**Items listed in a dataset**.
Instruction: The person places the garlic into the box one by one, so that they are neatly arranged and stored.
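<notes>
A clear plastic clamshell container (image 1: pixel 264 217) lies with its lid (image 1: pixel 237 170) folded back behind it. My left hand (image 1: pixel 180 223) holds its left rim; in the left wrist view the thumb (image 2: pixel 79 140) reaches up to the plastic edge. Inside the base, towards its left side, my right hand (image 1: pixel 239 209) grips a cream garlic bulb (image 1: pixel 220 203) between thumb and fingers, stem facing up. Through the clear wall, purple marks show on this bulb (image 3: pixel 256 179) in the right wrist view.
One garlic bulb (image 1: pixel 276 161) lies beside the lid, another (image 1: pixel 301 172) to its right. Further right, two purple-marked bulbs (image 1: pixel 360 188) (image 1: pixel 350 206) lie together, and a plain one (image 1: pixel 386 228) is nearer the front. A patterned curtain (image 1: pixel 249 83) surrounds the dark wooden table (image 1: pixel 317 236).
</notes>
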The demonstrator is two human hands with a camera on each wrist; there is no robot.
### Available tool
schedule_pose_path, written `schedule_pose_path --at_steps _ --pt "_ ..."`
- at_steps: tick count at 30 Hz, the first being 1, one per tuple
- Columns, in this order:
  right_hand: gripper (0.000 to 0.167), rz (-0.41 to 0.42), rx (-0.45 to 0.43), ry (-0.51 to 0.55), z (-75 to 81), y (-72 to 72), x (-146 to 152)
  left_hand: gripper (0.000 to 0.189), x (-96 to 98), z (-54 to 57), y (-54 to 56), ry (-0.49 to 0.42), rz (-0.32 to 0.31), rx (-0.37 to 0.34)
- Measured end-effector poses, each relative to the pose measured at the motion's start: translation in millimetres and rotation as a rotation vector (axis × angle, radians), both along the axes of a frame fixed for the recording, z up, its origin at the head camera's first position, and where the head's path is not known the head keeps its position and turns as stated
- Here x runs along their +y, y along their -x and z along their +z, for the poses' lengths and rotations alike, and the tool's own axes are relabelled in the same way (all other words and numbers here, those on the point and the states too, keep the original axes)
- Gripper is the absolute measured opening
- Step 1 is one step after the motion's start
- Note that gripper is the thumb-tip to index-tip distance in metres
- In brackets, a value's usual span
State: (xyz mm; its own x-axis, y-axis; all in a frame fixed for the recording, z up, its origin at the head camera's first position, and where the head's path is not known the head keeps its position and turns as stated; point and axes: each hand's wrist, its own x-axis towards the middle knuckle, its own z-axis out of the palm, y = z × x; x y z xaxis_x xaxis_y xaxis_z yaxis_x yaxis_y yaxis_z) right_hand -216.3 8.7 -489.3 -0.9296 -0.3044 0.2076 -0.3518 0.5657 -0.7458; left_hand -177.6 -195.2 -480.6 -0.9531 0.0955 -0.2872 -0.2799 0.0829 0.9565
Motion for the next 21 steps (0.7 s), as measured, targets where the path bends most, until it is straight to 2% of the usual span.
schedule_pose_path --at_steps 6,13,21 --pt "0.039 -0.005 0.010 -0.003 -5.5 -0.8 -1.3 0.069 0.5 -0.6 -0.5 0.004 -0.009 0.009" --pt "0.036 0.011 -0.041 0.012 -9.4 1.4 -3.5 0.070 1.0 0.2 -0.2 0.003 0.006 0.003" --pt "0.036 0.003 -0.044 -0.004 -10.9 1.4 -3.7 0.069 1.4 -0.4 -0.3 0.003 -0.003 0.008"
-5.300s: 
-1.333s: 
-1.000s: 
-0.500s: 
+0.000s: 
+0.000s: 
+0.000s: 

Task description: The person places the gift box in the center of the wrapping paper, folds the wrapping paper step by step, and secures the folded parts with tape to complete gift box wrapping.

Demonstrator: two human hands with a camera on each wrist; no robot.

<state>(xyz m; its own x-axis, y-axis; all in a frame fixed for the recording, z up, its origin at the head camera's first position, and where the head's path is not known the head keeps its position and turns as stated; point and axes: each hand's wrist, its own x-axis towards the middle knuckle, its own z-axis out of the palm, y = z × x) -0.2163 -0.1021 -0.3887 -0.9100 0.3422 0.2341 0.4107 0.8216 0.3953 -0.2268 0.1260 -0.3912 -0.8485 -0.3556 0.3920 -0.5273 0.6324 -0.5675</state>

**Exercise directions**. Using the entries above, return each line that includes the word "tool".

**Your response**.
### Available tool
- Here x runs along their +y, y along their -x and z along their +z, for the poses' lengths and rotations alike, and the tool's own axes are relabelled in the same way (all other words and numbers here, those on the point and the states too, keep the original axes)

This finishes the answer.